Pauline, 27 ans, pilote CFD : « Le drift, c’est une vraie famille ! J’ai commencé sur une 328i de série, aujourd’hui je pilote une GT86 turbo. Le CFD, c’est l’arène suprême : esprit sport mais ambiance en entraide, mécanos de tous âges et circuit d’exception. »

Nicolas, 34 ans, amateur : « Après avoir regardé des vidéos sur YouTube, j’ai testé mon premier trackday à Lurcy-Lévis, ambiance ultra bienveillante ! Tout le monde s’aide pour régler un frein à main, changer des pneus, etc. Même sans gros budget, on progresse vite. »

Check-list pratique pour débuter dans le drift


  1. Choisissez un circuit homologué organisant des sessions drift.
  2. Préparez votre voiture (propulsion, pneus semi-usés, siège baquet, harnais, arceau si possible).
  3. Emmenez pièces de rechange (pneus, plaquettes), extincteur, bouteille d’eau, gants et casque.
  4. Prévoyez un budget pneus (comptez 4 pneus pour une journée de découverte, plus si niveau élevé).
  5. Inscrivez-vous à une initiation (“drift school”, journée découverte).
  6. Respectez réglementations et consignes de sécurité du circuit.
  7. N’oubliez pas l’esprit de la discipline : partage, respect, plaisir de progresser !

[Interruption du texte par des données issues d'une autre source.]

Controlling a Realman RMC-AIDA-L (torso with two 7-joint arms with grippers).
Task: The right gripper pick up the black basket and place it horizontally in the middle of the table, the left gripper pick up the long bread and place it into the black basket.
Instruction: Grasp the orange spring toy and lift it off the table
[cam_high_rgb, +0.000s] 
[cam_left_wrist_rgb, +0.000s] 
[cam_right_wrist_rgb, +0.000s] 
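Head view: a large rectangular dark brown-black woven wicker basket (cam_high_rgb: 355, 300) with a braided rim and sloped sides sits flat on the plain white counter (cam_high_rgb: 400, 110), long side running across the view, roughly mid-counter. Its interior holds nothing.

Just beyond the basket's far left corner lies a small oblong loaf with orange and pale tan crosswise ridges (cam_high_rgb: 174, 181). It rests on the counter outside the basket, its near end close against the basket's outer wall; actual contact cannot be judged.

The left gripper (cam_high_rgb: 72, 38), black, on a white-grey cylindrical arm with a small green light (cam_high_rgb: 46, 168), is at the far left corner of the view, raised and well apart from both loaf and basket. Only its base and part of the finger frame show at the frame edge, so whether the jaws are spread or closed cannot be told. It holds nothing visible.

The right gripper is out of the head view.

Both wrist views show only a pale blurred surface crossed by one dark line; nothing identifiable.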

En synthèse : le drift français, une discipline accessible et passionnante


Contrairement aux idées reçues, le drift en France n’est pas réservé à une élite. Du loisir à la compétition, en passant par des formats gymkhana ou shows spectaculaires, chacun peut trouver un terrain d’expression selon ses envies et son budget. Sécurisée et encadrée, la discipline séduit de plus en plus de passionnés grâce à sa dimension technique, son univers convivial et son esprit d’entraide.